Jean Charest n'a jamais eu l'art de la formule, mais c'est lui qui a visé le plus juste en disant que l'ADQ se fusionnait avec un sondage.

Effectivement, derrière la figure débonnaire de François Legault, la CAQ n'est encore, pour l'instant, qu'une coquille vide. Ce parti n'a pas de programme cohérent, aucun député élu sous sa bannière, aucun porte-parole d'envergure, et aucun candidat déclaré, sinon une poignée de députés péquistes néophytes que la trouille a jeté dans les bras de M. Legault.

La CAQ, enfin, n'a jamais fait ses preuves en dehors des sondages... lesquels, on devrait le savoir, n'enregistrent souvent que des foucades passagères.

En somme, la CAQ n'avait rien à offrir à l'ADQ, sinon la perspective aléatoire d'une victoire électorale. Si elle ne se produit pas, l'ADQ se sera suicidée pour rien.

Par contre, la fusion est une fort bonne affaire pour la CAQ. Elle lui apporte une base électorale dans quelques circonscriptions, une «dot» de 800 000$ par année en subventions et surtout, quatre députés aguerris et efficaces qui sont au surplus capables de faire une phrase complète en français, ce qui constituera une nouveauté fulgurante dans une formation jusqu'ici réduite aux bredouillements de MM. Legault et Sirois.

À la conférence de presse suivant ce mariage surréaliste entre un mirage et un parti politique qui, aussi faible fût-il, avait le mérite d'exister, on a pu voir la différence entre le chef adéquiste Gérard Deltell, qui sera le leader parlementaire de la CAQ, et le père fondateur de celle-ci.

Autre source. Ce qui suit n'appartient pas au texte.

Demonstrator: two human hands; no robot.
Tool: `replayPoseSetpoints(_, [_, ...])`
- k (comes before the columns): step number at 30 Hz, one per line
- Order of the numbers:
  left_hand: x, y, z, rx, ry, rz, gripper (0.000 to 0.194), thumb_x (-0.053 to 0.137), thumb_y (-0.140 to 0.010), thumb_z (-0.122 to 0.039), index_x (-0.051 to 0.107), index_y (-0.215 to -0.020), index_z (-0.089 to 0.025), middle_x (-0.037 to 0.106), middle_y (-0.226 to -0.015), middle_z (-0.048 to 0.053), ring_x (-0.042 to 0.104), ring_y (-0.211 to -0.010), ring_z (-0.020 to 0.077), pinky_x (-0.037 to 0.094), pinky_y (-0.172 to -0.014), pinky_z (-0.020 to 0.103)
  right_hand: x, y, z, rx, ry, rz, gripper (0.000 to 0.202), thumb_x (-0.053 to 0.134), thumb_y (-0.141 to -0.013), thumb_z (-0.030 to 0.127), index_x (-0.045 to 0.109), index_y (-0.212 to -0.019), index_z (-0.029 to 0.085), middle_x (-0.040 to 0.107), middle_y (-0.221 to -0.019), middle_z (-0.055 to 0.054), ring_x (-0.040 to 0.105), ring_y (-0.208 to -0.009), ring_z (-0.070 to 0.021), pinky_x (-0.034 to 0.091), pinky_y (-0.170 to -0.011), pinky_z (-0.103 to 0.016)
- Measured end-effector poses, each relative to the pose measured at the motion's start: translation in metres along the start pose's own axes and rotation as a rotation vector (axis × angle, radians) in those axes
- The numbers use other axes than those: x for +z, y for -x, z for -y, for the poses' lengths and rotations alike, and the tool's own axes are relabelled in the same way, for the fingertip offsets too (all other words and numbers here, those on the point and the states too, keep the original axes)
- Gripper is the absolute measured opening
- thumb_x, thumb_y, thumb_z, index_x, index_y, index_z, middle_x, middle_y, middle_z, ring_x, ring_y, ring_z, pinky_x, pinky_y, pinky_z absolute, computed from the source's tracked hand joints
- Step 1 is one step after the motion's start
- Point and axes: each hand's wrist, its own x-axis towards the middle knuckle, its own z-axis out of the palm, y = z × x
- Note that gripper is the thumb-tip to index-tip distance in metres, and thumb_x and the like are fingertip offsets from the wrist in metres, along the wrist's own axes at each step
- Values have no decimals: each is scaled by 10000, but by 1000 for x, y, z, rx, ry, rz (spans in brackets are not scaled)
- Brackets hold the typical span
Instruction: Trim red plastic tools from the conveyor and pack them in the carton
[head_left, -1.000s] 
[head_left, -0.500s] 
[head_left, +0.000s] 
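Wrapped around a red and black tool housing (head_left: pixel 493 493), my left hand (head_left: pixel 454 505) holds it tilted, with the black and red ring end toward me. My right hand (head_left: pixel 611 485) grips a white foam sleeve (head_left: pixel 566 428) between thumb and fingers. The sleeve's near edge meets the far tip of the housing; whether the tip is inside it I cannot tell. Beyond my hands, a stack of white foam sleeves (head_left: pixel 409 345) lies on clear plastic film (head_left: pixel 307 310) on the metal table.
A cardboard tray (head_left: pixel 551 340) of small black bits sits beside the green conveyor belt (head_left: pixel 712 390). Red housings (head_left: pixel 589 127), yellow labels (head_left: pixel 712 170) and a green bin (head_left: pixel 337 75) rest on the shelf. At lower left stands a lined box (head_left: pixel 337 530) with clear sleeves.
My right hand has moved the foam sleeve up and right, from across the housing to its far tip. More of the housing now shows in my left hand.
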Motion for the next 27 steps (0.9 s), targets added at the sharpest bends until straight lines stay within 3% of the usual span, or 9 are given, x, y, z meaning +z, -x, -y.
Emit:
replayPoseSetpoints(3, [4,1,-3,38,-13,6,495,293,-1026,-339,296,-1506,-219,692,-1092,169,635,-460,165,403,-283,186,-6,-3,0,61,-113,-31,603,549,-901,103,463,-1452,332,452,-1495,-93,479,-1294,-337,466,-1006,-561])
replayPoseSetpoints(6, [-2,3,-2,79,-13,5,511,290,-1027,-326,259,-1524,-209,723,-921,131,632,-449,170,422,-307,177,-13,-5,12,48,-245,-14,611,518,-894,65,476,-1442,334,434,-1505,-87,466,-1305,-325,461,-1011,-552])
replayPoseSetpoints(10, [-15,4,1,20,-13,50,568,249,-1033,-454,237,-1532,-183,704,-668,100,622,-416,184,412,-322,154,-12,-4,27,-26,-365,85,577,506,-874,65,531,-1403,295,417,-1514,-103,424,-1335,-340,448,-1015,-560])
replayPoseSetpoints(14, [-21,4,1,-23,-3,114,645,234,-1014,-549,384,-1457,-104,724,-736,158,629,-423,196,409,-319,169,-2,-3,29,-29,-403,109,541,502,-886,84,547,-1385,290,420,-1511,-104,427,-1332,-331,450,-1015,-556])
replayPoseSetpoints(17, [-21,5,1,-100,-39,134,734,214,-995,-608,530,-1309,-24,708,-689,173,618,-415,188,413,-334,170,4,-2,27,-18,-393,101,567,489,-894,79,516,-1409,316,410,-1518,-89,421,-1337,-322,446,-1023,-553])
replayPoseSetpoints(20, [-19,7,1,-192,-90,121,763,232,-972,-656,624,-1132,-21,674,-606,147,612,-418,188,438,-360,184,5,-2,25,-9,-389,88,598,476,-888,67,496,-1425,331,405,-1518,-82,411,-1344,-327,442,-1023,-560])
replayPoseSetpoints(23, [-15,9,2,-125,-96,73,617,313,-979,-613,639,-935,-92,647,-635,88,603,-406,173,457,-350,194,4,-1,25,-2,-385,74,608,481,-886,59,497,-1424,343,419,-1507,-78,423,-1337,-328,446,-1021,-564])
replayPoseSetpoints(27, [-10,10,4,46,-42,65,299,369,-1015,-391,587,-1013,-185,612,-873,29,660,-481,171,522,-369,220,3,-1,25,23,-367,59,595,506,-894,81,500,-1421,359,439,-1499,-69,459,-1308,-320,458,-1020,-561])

M. Deltell s'exprimait clairement et avec assurance, tandis que M. Legault butait péniblement sur les mots et multipliait les fautes de langage.

C'est quelque chose qu'on ne remarquait guère tant que M. Legault était un simple ministre, mais chez un chef de parti, cela pourrait s'avérer un handicap majeur. On ne parle pas ici d'éloquence, encore moins de charisme, mais de la capacité de véhiculer une pensée de manière un tant soit peu cohérente. Des gens comme Gilles Duceppe, Jean Charest ou Pauline Marois sont loin d'être de grands orateurs, mais ils peuvent au moins s'exprimer clairement.

M. Legault n'étant pas élu, c'est de l'extérieur de l'Assemblée nationale qu'il devra diriger le parti. Cela ne sera pas facile. Même René Lévesque, entre 1970 et 1976, se faisait parfois éclipser par son aile parlementaire. Mais sa voix prédominait parce que c'était Lévesque. Or, François Legault n'est pas René Lévesque. Le bonhomme est sympathique et il respire la bonne volonté, mais il faut plus que cela pour devenir un vrai leader politique.

L'ADQ, malgré ses déboires électoraux, avait aussi la capacité d'amorcer des réflexions politiques et de définir des orientations cohérentes, alors que le programme de la CAQ, jusqu'à présent, n'est qu'un ramassis bâclé de projets improvisés et mal formulés, comme cette idée d'augmenter de 20% le salaire des enseignants méritants: a-t-on pensé à ce que cela entraînerait comme revendications dans la fonction publique? Pourquoi les enseignants et pas les infirmières, pour ne mentionner qu'elles?

Loin de vouloir «moins d'État», comme le proposait l'ADQ, M. Legault souhaite... «mieux d'État» (sic). Ce charabia signifie qu'au lieu de proposer, en comptable avisé, un dégraissage de la bureaucratie, M. Legault veut plutôt assouvir son appétit de pouvoir en mettant l'État à sa main et en intervenant jusque dans la Caisse de dépôt pour l'obliger à investir davantage au Québec - une intrusion politique intolérable et qui pourrait avoir des effets catastrophiques sur les revenus de retraite des Québécois. C'est de l'étatisme de matamore.